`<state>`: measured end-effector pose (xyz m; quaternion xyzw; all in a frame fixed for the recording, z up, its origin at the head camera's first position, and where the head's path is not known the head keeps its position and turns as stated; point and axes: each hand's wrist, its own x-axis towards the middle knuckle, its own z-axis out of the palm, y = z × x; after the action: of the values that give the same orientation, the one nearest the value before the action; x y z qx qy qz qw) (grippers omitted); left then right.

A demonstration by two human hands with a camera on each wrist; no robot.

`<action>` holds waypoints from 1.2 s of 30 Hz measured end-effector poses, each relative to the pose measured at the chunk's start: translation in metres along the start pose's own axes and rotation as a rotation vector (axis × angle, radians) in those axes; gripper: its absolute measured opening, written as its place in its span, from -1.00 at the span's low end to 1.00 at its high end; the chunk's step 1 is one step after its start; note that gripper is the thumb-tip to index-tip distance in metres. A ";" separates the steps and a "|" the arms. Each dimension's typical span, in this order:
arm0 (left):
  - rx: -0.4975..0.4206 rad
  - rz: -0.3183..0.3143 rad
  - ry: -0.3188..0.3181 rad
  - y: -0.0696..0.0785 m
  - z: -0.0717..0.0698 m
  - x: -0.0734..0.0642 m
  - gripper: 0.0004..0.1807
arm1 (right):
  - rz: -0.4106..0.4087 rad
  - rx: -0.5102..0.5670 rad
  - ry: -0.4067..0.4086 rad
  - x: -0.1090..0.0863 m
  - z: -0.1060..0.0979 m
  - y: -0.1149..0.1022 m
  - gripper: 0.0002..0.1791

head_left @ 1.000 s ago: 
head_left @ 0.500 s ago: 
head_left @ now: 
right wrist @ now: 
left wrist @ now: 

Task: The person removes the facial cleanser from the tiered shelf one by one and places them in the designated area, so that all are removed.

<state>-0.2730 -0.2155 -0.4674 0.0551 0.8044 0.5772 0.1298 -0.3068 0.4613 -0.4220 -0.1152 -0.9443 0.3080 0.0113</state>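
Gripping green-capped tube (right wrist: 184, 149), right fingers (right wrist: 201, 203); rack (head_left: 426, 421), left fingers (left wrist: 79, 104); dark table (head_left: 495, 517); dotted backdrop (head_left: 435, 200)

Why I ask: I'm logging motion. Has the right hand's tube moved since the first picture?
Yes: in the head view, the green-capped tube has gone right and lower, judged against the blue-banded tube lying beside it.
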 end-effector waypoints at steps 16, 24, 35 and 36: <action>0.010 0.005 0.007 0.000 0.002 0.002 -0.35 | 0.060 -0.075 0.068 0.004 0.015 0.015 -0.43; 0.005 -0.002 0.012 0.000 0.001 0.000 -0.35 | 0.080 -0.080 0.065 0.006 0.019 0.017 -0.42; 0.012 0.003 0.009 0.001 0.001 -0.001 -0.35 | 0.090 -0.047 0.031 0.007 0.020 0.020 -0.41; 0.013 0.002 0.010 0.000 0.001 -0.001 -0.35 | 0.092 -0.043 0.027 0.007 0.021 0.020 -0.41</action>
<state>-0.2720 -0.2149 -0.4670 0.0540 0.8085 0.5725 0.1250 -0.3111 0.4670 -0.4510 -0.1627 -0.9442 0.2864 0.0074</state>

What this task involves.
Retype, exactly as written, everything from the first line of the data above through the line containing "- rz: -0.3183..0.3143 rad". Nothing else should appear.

Solution to this task.
`<state>`: measured end-effector pose (xyz m; quaternion xyzw; all in a frame fixed for the recording, z up, its origin at the head camera's first position, and where the head's path is not known the head keeps its position and turns as stated; point and axes: each hand's wrist, its own x-axis towards the middle knuckle, its own z-axis out of the palm, y = z × x; after the action: of the values that give the same orientation, the one nearest the value before the action; x y z qx qy qz qw) (grippers omitted); left then right.

A demonstration by two human hands with a camera on each wrist; no robot.

`<action>` holds waypoints from 1.2 s of 30 Hz measured end-effector poses, each relative to the pose measured at the chunk's start: translation in metres along the start pose's own axes and rotation as a rotation vector (axis × angle, radians) in those axes; gripper: its absolute measured opening, written as its place in its span, from -1.00 at the span's low end to 1.00 at its high end; the chunk's step 1 is one step after its start; note that gripper is the thumb-tip to index-tip distance in metres. A ";" separates the steps and a "|" the arms. Each dimension's typical span, in this order:
arm0 (left):
  - rx: -0.4975..0.4206 rad
  - rz: -0.3183..0.3143 rad

No further answer is expected.